Assignment.
From the first line to the last, retype everything below exactly, minus the pictures.
:: Available data
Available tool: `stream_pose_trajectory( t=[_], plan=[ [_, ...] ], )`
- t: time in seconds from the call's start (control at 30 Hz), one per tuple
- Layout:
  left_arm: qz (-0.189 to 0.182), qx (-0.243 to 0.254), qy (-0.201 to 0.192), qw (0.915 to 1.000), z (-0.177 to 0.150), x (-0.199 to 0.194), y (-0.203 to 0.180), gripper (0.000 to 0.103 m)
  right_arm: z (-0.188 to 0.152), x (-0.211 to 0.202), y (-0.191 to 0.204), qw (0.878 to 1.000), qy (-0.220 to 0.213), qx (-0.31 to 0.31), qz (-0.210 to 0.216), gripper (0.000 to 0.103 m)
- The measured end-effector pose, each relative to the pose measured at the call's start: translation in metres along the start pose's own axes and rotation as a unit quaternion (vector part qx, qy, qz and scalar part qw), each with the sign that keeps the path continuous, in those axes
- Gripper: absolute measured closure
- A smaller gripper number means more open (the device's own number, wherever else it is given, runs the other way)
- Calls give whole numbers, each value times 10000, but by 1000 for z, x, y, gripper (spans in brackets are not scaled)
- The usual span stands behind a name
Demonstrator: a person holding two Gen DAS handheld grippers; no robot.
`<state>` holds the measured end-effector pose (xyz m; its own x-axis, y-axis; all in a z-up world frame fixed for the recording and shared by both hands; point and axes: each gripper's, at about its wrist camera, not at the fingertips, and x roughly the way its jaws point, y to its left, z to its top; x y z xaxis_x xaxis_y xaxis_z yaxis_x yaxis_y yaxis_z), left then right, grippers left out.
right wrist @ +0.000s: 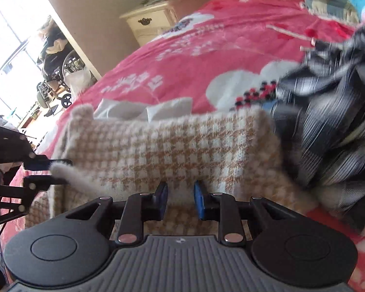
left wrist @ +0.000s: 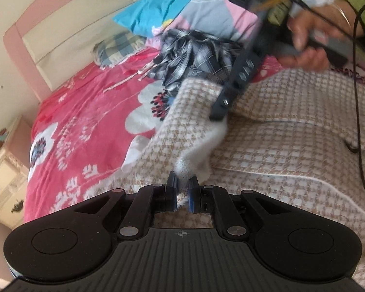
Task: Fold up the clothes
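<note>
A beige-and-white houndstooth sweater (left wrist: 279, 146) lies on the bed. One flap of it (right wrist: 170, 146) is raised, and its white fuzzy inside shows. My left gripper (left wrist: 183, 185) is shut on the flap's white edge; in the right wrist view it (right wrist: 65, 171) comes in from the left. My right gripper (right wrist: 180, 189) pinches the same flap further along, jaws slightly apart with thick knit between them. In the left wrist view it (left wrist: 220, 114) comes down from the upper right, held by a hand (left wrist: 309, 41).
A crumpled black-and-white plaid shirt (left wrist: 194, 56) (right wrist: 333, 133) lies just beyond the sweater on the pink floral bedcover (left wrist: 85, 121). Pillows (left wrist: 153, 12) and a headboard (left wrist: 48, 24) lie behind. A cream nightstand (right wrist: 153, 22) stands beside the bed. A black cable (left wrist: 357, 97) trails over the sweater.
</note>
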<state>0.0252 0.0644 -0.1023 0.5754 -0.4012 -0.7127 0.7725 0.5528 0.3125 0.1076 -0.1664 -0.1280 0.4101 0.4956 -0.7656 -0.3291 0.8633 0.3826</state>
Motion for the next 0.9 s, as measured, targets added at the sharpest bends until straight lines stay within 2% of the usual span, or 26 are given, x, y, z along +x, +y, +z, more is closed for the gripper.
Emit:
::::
Response for this exercise.
Available tool: `stream_pose_trajectory( t=[_], plan=[ [_, ...] ], )`
- t: time in seconds from the call's start (control at 30 Hz), one per tuple
- Layout:
  left_arm: qz (-0.189 to 0.182), qx (-0.243 to 0.254), qy (-0.201 to 0.192), qw (0.915 to 1.000), z (-0.177 to 0.150), x (-0.199 to 0.194), y (-0.203 to 0.180), gripper (0.000 to 0.103 m)
  right_arm: z (-0.188 to 0.152), x (-0.211 to 0.202), y (-0.191 to 0.204), qw (0.878 to 1.000), qy (-0.220 to 0.213), qx (-0.31 to 0.31), qz (-0.210 to 0.216), gripper (0.000 to 0.103 m)
- The measured end-effector pose, each relative to the pose measured at the call's start: translation in metres along the start pose's own axes and rotation as a unit quaternion (vector part qx, qy, qz and scalar part qw), each with the sign that keeps the path continuous, in those axes
- Gripper: absolute measured closure
- A smaller gripper number means more open (the device's own number, wherever else it is given, runs the other way)
- Calls give whole numbers, each value times 10000, but by 1000 for z, x, y, gripper (spans in brackets are not scaled)
- The usual span stands behind a name
Demonstrator: a person holding two Gen DAS handheld grippers; no robot.
`<state>` holds the measured end-effector pose (xyz m; its own x-axis, y-axis; all in a z-up world frame fixed for the recording and shared by both hands; point and axes: each gripper's, at about its wrist camera, not at the fingertips, and x roughly the way its jaws point, y to its left, z to its top; x y z xaxis_x xaxis_y xaxis_z yaxis_x yaxis_y yaxis_z), left then right, grippers left out.
right wrist @ +0.000s: 
left wrist @ +0.000s: 
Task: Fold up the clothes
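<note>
A beige-and-white houndstooth sweater (left wrist: 279, 146) lies on the bed. One flap of it (right wrist: 170, 146) is raised, and its white fuzzy inside shows. My left gripper (left wrist: 183, 185) is shut on the flap's white edge; in the right wrist view it (right wrist: 65, 171) comes in from the left. My right gripper (right wrist: 180, 189) pinches the same flap further along, jaws slightly apart with thick knit between them. In the left wrist view it (left wrist: 220, 114) comes down from the upper right, held by a hand (left wrist: 309, 41).
A crumpled black-and-white plaid shirt (left wrist: 194, 56) (right wrist: 333, 133) lies just beyond the sweater on the pink floral bedcover (left wrist: 85, 121). Pillows (left wrist: 153, 12) and a headboard (left wrist: 48, 24) lie behind. A cream nightstand (right wrist: 153, 22) stands beside the bed. A black cable (left wrist: 357, 97) trails over the sweater.
</note>
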<state>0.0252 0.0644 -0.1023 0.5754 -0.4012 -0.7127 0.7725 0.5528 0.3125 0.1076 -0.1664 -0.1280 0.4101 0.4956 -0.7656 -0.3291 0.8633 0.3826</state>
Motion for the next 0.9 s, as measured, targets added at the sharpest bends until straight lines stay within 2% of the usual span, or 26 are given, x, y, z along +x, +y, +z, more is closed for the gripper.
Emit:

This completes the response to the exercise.